▸ REQUIRED WORK
Here the job is to return only the lines of the material, exactly, from the first one to the line with "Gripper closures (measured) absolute".

▸ DATA BLOCK
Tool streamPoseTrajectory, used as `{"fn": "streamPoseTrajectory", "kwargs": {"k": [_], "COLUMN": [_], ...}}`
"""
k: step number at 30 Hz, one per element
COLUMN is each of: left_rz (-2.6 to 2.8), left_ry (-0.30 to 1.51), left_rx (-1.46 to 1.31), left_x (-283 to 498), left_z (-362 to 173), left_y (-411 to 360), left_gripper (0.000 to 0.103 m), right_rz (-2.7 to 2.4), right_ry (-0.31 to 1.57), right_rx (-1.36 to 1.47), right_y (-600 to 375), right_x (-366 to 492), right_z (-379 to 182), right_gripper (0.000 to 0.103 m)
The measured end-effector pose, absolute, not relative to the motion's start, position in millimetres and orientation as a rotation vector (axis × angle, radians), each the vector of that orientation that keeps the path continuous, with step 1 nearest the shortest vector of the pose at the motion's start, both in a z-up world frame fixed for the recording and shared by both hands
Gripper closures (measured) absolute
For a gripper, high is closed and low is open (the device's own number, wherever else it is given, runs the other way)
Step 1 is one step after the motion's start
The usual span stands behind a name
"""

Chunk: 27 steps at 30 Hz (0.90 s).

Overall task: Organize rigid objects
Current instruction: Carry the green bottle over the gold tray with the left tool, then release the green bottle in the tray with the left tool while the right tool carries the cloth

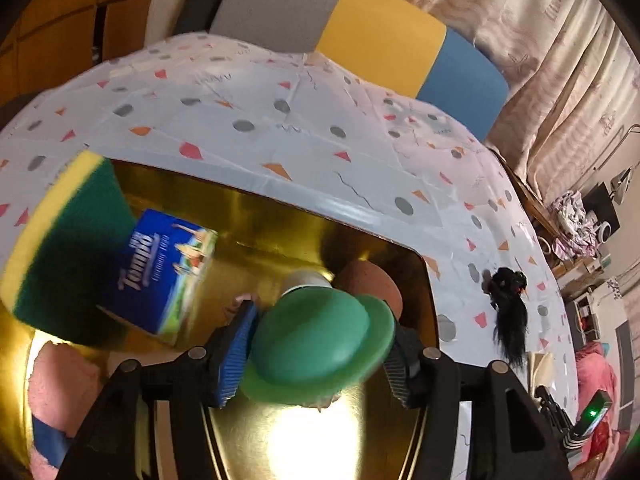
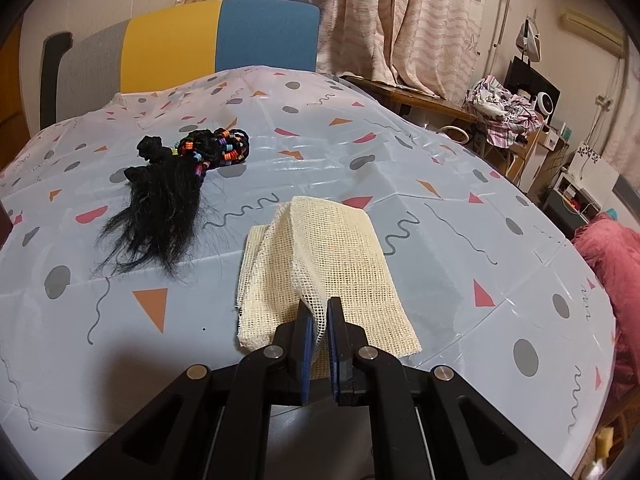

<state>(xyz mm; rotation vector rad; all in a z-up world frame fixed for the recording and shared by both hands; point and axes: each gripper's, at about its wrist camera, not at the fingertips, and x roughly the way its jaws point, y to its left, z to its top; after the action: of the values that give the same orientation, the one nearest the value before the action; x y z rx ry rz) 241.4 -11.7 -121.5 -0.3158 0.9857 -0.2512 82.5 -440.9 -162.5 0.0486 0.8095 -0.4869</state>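
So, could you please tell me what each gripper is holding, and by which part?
The right gripper pinches the cream mesh cloth by a raised fold near its close edge. The left gripper straddles the green lid; its fingers look clear of it.

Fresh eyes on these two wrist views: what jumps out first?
The shiny gold tray fills the left wrist view, with the green domed lid between the left gripper's open jaws above it. A green-and-yellow sponge and a blue Tempo tissue pack sit at its left. In the right wrist view, the right gripper pinches a cream mesh cloth beside black hair ties.
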Motion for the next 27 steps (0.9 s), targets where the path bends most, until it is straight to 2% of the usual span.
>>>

▸ RESULT
Tool streamPoseTrajectory, used as `{"fn": "streamPoseTrajectory", "kwargs": {"k": [_], "COLUMN": [_], ...}}`
"""
k: step number at 30 Hz, one per element
COLUMN is each of: left_rz (-2.6 to 2.8), left_ry (-0.30 to 1.51), left_rx (-1.46 to 1.31), left_x (-283 to 498), left_z (-362 to 173), left_y (-411 to 360), left_gripper (0.000 to 0.103 m), right_rz (-2.7 to 2.4), right_ry (-0.31 to 1.57), right_rx (-1.36 to 1.47), right_y (-600 to 375), right_x (-366 to 492), right_z (-379 to 182), right_gripper (0.000 to 0.103 m)
The measured end-effector pose, absolute, not relative to the motion's start, position in millimetres and orientation as a rotation vector (axis × angle, radians), each the vector of that orientation that keeps the path continuous, with step 1 nearest the shortest vector of the pose at the motion's start, both in a z-up world frame fixed for the recording and shared by both hands
Gripper closures (measured) absolute

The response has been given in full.